What to work on:
All lines holding the word "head" in the listing below need to be copied.

[[ Input data, beginning ]]

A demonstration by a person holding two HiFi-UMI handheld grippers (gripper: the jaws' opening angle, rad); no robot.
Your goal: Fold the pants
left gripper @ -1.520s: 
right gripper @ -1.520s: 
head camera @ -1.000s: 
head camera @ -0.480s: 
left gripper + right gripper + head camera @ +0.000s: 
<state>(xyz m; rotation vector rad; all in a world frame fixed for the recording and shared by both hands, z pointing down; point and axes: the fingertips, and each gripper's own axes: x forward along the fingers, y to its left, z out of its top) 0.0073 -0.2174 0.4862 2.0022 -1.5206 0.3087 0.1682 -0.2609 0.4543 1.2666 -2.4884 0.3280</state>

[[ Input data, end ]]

Your solution:
head camera @ -1.000s: 
head camera @ -0.480s: 
left gripper + right gripper + head camera @ +0.000s: 

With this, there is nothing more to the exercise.